◆ What you have to do: Go through the listing below and reproduce it word for word.

◆ Source material:
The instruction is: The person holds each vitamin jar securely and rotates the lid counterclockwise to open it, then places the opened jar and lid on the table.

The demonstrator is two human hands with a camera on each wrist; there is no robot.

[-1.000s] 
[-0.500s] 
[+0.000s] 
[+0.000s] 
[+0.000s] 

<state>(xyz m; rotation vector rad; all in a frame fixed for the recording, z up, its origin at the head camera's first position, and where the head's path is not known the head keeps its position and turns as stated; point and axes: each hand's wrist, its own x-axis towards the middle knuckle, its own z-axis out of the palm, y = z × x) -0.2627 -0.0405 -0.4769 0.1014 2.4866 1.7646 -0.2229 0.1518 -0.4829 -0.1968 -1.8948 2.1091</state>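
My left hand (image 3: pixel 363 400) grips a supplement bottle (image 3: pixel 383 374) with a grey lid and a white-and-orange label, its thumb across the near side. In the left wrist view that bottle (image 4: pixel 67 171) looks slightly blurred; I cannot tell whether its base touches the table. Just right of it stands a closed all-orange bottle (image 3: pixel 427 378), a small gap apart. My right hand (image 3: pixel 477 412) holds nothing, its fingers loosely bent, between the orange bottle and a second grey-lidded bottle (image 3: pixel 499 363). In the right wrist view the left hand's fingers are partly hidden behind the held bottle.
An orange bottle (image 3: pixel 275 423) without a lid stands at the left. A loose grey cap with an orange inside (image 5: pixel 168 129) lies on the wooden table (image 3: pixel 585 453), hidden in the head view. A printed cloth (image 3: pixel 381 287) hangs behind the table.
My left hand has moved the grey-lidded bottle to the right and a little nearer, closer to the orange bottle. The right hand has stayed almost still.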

◆ Answer to this task:
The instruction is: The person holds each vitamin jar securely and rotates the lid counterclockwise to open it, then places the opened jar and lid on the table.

The demonstrator is two human hands with a camera on each wrist; there is no robot.

[-1.000s] 
[-0.500s] 
[+0.000s] 
[+0.000s] 
[+0.000s] 

<state>(xyz m; rotation vector rad; all in a frame fixed for the recording, z up, its origin at the head camera's first position, and where the head's path is not known the head keeps its position and turns as stated; point and axes: each hand's wrist, its own x-axis towards the middle knuckle, its own z-axis out of the palm, y = z × x) -0.2627 -0.0405 -0.4769 0.1014 2.4866 1.7646 -0.2229 0.1518 -0.4829 -0.1968 -1.8948 2.1091</state>
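My left hand (image 3: pixel 363 400) grips a supplement bottle (image 3: pixel 383 374) with a grey lid and a white-and-orange label, its thumb across the near side. In the left wrist view that bottle (image 4: pixel 67 171) looks slightly blurred; I cannot tell whether its base touches the table. Just right of it stands a closed all-orange bottle (image 3: pixel 427 378), a small gap apart. My right hand (image 3: pixel 477 412) holds nothing, its fingers loosely bent, between the orange bottle and a second grey-lidded bottle (image 3: pixel 499 363). In the right wrist view the left hand's fingers are partly hidden behind the held bottle.
An orange bottle (image 3: pixel 275 423) without a lid stands at the left. A loose grey cap with an orange inside (image 5: pixel 168 129) lies on the wooden table (image 3: pixel 585 453), hidden in the head view. A printed cloth (image 3: pixel 381 287) hangs behind the table.
My left hand has moved the grey-lidded bottle to the right and a little nearer, closer to the orange bottle. The right hand has stayed almost still.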

No more output is expected for this exercise.